我有一个文件夹名称列表,我想根据此列表浏览文件夹,并合并在这些文件夹中找到的excel文件。
示例: 说我有以下目录:“ C:/ Users / XXX / Documents / File Tracking” 这包括文件夹A,B,C,D,E,F 现在,我有了一个文件夹名称列表:lst = [A,B,D]
现在,我要遍历文件夹A,B,D,并将在这些文件夹中找到的excel文件合并为一个,而忽略此列表中未提及的文件夹。
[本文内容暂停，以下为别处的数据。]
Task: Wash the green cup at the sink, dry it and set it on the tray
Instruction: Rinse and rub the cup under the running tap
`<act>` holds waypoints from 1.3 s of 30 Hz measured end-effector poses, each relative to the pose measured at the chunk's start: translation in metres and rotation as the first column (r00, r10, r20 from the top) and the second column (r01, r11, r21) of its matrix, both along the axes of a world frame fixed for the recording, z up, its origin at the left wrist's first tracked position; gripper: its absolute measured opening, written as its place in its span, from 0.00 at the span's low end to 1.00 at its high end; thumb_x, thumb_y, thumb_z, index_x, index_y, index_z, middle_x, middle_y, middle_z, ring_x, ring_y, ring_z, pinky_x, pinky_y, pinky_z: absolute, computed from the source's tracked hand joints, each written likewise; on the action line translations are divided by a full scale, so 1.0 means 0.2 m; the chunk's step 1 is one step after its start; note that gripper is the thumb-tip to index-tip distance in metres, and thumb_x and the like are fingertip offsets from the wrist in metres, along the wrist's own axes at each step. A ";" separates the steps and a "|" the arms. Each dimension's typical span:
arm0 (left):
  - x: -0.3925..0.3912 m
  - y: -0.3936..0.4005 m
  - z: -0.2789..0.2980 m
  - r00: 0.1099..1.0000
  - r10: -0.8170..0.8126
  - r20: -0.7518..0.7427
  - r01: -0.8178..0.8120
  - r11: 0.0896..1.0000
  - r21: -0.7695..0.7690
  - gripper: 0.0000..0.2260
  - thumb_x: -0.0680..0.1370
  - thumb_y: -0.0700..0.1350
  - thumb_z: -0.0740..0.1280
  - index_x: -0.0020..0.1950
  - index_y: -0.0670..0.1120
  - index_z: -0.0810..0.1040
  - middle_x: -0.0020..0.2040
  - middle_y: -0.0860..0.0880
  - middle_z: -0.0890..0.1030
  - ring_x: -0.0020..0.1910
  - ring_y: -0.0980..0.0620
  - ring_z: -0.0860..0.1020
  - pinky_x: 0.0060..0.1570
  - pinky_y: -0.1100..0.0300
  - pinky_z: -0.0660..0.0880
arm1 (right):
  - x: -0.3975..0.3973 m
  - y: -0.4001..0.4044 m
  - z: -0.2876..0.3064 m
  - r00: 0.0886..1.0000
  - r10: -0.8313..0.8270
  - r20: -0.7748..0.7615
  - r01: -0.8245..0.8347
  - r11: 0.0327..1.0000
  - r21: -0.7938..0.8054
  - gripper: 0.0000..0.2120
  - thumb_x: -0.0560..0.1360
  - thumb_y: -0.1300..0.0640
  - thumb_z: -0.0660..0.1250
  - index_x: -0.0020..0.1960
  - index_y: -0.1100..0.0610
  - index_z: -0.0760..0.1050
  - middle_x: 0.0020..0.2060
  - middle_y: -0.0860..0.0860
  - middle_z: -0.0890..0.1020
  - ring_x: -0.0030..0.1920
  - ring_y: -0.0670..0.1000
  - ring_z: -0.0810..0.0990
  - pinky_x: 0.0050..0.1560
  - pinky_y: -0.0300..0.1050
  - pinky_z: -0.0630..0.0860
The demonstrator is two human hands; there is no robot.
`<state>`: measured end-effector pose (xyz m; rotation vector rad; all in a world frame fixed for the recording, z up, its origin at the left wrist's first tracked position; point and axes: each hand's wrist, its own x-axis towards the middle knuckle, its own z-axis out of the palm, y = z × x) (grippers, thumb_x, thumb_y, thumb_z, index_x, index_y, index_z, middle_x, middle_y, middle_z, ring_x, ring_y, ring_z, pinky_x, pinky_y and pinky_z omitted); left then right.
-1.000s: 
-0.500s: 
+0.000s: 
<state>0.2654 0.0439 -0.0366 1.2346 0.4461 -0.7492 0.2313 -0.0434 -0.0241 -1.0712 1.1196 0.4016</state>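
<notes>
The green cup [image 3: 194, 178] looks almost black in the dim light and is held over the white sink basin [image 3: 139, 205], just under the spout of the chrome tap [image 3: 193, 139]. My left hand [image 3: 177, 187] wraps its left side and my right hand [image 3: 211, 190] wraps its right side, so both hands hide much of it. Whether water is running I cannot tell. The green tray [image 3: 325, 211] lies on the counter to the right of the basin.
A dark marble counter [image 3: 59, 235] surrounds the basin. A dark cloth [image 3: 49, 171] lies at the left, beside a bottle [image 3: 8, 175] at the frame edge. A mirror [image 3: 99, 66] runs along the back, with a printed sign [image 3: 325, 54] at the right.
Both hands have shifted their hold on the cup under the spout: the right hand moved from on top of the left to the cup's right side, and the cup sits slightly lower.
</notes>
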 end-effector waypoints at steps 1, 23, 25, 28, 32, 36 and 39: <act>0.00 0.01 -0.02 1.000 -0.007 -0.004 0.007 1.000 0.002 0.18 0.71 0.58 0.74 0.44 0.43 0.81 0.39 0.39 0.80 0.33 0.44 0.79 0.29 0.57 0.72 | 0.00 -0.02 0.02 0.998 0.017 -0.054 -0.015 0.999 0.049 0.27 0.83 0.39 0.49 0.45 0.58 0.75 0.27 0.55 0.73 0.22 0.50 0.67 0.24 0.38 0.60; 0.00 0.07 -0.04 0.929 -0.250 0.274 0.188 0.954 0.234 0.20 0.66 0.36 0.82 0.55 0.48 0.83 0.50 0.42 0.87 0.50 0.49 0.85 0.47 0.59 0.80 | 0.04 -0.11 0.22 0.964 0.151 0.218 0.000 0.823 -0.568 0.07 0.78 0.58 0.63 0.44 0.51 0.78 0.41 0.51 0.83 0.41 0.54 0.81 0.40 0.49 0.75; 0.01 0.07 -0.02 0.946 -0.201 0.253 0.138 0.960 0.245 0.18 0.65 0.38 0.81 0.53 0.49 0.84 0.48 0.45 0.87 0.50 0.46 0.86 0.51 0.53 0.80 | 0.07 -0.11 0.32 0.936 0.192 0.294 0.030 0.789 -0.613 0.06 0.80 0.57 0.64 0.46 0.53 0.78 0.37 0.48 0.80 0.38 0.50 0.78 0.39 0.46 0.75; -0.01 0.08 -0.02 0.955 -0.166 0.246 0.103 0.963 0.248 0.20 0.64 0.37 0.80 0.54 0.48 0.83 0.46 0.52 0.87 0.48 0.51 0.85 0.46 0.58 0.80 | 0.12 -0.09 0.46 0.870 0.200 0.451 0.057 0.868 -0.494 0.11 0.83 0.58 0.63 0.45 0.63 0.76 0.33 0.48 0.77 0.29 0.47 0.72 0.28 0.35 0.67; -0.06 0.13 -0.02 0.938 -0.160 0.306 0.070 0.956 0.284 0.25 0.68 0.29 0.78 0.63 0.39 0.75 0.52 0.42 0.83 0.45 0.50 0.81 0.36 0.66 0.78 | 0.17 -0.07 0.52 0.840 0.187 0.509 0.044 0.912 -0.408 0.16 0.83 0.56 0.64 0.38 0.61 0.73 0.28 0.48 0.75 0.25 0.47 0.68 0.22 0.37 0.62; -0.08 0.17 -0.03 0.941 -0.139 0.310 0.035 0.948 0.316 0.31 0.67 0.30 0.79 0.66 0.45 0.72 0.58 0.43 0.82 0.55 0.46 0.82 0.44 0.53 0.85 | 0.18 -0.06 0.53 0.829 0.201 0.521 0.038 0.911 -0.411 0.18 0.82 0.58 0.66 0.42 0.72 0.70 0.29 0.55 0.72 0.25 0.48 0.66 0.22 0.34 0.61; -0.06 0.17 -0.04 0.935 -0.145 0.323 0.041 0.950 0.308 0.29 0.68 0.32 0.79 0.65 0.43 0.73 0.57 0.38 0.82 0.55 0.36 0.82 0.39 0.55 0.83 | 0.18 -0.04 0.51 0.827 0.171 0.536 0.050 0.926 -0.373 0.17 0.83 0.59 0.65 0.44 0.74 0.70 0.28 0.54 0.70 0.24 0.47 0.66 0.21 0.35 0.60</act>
如果我要合并所有子文件夹中的文件,这是一些有效的代码
all_data = pd.DataFrame()
for f in glob.glob("C:/Users/XXX/Documents/File Tracking/*"):
df = pd.read_excel(f)
all_data = all_data.append(df,ignore_index=True)
答案 0 :(得分:1)
您可以用最直接的方式进行操作-只需在选定的基本目录中获取目录列表,对其进行过滤,然后在每个目录中查找电子表格。请参见下面的样板:
import glob
import os
path = "C:/Users/XXX/Documents/File Tracking/"
allowed = ["A", "B", "D"]
# list of first-level directories from allowed list
dirs = [name for name in os.listdir(path) if os.path.isdir(os.path.join(path, name)) and name in allowed]
for dirname in dirs:
# iterate over all files that match pattern, for example, xlsx
for file_name in glob.glob(os.path.join(path, dirname, "*.xlsx")):
# process each file
答案 1 :(得分:1)
如果我理解正确,这应该可以正常工作。查看代码中的注释以获取更多说明。
import pandas as pd
import os
# assumes you have a list of the file paths
def consolidate_excel_files(folder_paths: list) -> pd.DataFrame:
# used to collect all dfs from folders
df_collection = []
for folder in folder_paths:
# makes sure your path is right
if os.path.isdir(folder):
# list comprehension that gets all excel files into a data frame
# will ignore any stray file that is not .xlsx or .xls
all_files_as_df = [pd.read_excel(os.path.absnpath(file))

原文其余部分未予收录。